Key insights and market outlook
Gubernur Bank Indonesia (BI) Perry Warjiyo mengklarifikasi bahwa data tentang dana pemerintah daerah (Pemda) yang menganggur diterima dari Bank Pembangunan Daerah (BPD). Informasi tersebut kemudian diteruskan ke pemerintah melalui Kementerian Keuangan. Klarifikasi ini muncul di tengah perbedaan data antara pemerintah pusat dan daerah terkait dana tersebut.
Gubernur Bank Indonesia (BI) Perry Warjiyo telah memberikan klarifikasi mengenai sumber data tentang dana pemerintah daerah (Pemda) yang menganggur. Menurut Warjiyo, data tersebut diperoleh dari Bank Pembangunan Daerah (BPD).
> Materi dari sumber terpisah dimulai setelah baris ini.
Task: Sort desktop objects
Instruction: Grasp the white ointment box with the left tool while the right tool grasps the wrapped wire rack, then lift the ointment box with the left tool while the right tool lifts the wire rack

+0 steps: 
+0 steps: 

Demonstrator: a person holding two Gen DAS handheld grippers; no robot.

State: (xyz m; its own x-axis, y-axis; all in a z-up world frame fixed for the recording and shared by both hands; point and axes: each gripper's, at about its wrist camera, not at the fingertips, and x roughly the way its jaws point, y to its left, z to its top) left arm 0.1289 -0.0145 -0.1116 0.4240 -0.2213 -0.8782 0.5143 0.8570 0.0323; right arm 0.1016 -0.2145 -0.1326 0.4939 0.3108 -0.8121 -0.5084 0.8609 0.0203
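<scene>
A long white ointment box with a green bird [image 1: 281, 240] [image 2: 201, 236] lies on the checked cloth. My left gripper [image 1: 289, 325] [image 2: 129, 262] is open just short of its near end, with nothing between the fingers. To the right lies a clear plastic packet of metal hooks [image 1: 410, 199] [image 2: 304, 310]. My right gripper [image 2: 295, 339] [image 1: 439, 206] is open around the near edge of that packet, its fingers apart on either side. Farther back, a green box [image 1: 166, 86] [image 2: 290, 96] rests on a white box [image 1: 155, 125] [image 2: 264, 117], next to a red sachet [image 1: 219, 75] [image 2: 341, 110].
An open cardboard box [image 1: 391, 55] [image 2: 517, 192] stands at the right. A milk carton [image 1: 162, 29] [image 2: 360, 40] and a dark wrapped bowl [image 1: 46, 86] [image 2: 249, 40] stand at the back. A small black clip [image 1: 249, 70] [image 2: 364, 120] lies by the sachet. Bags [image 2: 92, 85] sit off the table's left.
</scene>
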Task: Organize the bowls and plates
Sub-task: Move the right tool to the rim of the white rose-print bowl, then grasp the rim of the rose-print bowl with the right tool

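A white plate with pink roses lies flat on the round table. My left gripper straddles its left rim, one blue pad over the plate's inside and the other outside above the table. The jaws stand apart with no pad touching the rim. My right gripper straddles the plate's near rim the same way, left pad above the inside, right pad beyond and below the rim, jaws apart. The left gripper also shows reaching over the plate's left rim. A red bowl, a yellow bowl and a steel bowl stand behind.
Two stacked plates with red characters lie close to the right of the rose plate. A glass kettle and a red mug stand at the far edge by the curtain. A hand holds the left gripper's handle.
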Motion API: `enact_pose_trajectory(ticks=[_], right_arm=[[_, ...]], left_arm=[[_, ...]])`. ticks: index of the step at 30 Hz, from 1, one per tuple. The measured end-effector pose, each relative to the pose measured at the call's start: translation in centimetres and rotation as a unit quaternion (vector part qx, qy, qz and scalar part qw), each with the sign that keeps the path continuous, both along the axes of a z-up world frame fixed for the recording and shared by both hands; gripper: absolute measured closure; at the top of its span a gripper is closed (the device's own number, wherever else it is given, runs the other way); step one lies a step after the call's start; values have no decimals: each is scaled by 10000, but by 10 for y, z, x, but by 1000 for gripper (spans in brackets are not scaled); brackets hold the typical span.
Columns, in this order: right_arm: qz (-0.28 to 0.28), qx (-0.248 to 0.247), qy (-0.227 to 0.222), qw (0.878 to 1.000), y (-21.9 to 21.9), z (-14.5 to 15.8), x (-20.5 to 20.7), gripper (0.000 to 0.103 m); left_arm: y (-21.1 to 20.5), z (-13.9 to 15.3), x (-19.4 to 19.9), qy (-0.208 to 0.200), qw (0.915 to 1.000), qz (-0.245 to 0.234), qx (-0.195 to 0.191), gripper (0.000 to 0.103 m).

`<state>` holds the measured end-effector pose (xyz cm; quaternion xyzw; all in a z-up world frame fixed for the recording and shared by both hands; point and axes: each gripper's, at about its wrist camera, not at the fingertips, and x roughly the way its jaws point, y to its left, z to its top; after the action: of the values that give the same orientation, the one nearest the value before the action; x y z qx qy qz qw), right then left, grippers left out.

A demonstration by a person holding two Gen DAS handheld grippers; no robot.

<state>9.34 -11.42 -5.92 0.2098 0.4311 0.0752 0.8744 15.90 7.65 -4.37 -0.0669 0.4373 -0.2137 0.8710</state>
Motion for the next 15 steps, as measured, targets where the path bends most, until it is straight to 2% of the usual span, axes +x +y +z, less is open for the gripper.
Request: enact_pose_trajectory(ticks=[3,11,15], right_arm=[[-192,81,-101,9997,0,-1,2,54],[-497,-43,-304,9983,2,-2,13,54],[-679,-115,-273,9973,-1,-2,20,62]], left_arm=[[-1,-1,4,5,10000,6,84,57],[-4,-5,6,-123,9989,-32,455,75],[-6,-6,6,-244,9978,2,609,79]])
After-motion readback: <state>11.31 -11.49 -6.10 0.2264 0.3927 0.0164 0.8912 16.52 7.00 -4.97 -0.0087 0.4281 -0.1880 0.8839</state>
Informasi ini kemudian diteruskan ke pemerintah melalui Kementerian Keuangan. Klarifikasi ini disampaikan dalam rapat kerja dengan Komisi XI DPR pada 12 November 2025.
Isu dana Pemda yang menganggur menjadi kontroversi karena adanya perbedaan data antara pemerintah pusat dan pemerintah daerah. Pernyataan Warjiyo bertujuan untuk menjelaskan perbedaan ini dengan mengidentifikasi sumber data.
Warjiyo menjelaskan bahwa BPD melaporkan rekening Pemda ke BI, dan informasi ini kemudian diteruskan ke Kementerian Keuangan. Ia menekankan bahwa data yang diterima dari BPD konsisten dengan informasi yang tersedia bagi Pemda. Proses ini menyoroti peran BPD dalam memantau dan melaporkan dana Pemda.